→ PROBLEM REQUIREMENTS: Go through the data below and repeat it exactly, skipping each picture.

[Opening MATERIALS PROVIDED section]

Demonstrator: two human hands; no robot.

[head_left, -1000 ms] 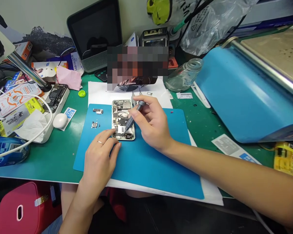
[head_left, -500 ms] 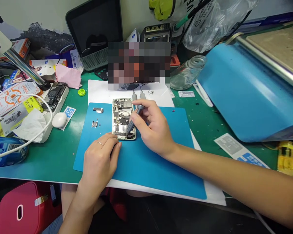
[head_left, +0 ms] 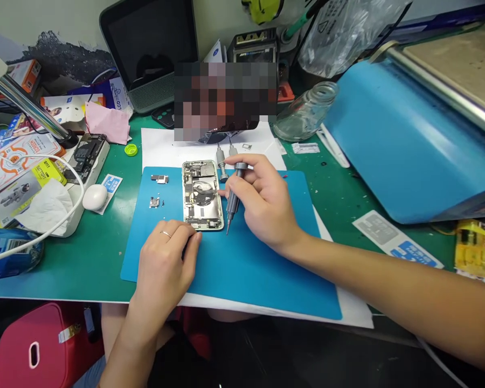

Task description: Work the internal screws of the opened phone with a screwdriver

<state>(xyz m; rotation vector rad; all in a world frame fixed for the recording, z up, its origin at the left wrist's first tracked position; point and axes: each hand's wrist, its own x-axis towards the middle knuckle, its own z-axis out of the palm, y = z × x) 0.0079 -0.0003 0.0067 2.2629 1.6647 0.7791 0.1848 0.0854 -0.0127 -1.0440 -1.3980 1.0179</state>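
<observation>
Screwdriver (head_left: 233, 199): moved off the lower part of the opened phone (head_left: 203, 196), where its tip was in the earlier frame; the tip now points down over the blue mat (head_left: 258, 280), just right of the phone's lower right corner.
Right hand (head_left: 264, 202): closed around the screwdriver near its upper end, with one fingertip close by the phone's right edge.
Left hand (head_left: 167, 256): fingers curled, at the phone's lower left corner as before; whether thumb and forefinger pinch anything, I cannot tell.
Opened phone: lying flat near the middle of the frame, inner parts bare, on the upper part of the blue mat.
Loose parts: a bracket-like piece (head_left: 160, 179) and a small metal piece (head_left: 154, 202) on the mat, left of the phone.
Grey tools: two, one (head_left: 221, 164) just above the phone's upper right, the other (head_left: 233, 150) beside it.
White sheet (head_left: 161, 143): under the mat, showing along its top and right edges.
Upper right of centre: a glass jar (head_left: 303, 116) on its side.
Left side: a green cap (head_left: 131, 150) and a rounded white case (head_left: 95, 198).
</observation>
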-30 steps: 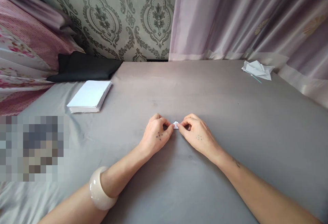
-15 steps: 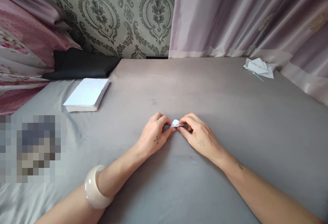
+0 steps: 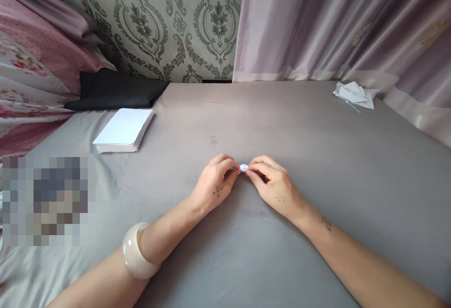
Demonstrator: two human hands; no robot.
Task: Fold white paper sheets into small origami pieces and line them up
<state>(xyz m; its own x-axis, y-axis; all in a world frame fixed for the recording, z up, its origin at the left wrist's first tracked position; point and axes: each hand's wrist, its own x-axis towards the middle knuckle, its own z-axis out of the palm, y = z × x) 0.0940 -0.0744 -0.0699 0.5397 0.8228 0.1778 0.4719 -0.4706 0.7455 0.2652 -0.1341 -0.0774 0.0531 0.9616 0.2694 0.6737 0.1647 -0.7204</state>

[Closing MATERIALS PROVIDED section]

→ OUTPUT BELOW:
Demonstrator: two human hands; no robot.

[head_left, -1000 ms] 
[head_left, -500 ms] 
[head_left, +0 ms] 

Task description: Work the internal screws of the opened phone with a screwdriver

<state>(xyz m; rotation vector rad; all in a world frame fixed for the recording, z up, its origin at the left wrist's first tracked position; point and axes: each hand's wrist, its own x-axis towards the middle knuckle, its own z-axis out of the palm, y = z × x) 0.0079 -0.0003 0.0067 2.2629 1.6647 0.7791 0.1848 0.0854 -0.0127 -1.0440 -1.3980 1.0179</state>
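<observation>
Screwdriver (head_left: 233, 199): moved off the lower part of the opened phone (head_left: 203, 196), where its tip was in the earlier frame; the tip now points down over the blue mat (head_left: 258, 280), just right of the phone's lower right corner.
Right hand (head_left: 264, 202): closed around the screwdriver near its upper end, with one fingertip close by the phone's right edge.
Left hand (head_left: 167, 256): fingers curled, at the phone's lower left corner as before; whether thumb and forefinger pinch anything, I cannot tell.
Opened phone: lying flat near the middle of the frame, inner parts bare, on the upper part of the blue mat.
Loose parts: a bracket-like piece (head_left: 160, 179) and a small metal piece (head_left: 154, 202) on the mat, left of the phone.
Grey tools: two, one (head_left: 221, 164) just above the phone's upper right, the other (head_left: 233, 150) beside it.
White sheet (head_left: 161, 143): under the mat, showing along its top and right edges.
Upper right of centre: a glass jar (head_left: 303, 116) on its side.
Left side: a green cap (head_left: 131, 150) and a rounded white case (head_left: 95, 198).
</observation>
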-30 steps: 
-15 steps: 
+0 steps: 
Demonstrator: two human hands; no robot.
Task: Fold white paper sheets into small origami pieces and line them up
<state>(xyz m; its own x-axis, y-axis; all in a world frame fixed for the recording, z up, its origin at the left wrist's first tracked position; point and axes: each hand's wrist, its own x-axis towards the middle knuckle, its own z-axis out of the palm, y = z × x) 0.0940 -0.0744 -0.0699 0.5397 0.8228 0.1778 0.4719 -0.4706 0.7455 0.2652 -0.1341 -0.0774 0.0531 0.9616 0.2694 0.6737 0.1647 -0.7204</state>

The exercise has been answered in full.